§ YOUR ASSIGNMENT
Beginning at the line that contains "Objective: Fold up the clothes", reproduce every line to the end of the material without changing any of them.

COLLECTED MATERIAL Block Start

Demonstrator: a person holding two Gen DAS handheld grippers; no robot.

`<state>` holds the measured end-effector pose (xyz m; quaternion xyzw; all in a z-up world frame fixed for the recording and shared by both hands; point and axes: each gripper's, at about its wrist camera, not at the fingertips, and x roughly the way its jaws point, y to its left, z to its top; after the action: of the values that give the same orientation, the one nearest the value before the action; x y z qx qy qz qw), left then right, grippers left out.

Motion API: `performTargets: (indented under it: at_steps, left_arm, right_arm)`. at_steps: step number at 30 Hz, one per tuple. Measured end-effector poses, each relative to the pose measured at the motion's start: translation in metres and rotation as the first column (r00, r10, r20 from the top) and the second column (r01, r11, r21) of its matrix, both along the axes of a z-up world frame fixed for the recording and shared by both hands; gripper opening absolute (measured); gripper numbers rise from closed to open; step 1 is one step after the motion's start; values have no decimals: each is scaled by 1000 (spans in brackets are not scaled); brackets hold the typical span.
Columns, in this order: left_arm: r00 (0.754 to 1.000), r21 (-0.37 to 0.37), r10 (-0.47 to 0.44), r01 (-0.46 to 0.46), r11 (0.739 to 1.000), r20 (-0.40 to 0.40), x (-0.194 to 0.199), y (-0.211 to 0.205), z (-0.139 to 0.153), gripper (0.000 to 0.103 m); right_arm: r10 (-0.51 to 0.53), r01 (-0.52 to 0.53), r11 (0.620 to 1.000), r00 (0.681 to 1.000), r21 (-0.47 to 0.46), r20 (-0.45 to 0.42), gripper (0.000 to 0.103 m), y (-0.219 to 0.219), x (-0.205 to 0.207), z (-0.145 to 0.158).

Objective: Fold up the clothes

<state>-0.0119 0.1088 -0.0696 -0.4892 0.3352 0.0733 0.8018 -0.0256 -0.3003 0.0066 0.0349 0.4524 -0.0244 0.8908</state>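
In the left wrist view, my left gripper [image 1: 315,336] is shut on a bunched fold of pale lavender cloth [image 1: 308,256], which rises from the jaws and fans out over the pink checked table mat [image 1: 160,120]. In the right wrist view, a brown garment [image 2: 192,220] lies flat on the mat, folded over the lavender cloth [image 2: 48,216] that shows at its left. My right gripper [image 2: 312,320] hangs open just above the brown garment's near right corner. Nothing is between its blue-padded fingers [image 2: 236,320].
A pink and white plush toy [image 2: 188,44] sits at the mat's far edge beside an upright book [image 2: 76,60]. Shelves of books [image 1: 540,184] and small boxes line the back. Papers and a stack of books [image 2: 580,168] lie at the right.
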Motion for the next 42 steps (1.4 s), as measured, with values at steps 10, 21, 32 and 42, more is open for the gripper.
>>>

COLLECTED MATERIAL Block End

§ REPLY
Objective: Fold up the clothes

<state>-0.0119 0.1088 -0.0696 -0.4892 0.3352 0.0733 0.8018 -0.0256 -0.3003 0.0066 0.0349 0.4524 -0.0244 0.8908</state>
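In the left wrist view, my left gripper [image 1: 315,336] is shut on a bunched fold of pale lavender cloth [image 1: 308,256], which rises from the jaws and fans out over the pink checked table mat [image 1: 160,120]. In the right wrist view, a brown garment [image 2: 192,220] lies flat on the mat, folded over the lavender cloth [image 2: 48,216] that shows at its left. My right gripper [image 2: 312,320] hangs open just above the brown garment's near right corner. Nothing is between its blue-padded fingers [image 2: 236,320].
A pink and white plush toy [image 2: 188,44] sits at the mat's far edge beside an upright book [image 2: 76,60]. Shelves of books [image 1: 540,184] and small boxes line the back. Papers and a stack of books [image 2: 580,168] lie at the right.
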Motion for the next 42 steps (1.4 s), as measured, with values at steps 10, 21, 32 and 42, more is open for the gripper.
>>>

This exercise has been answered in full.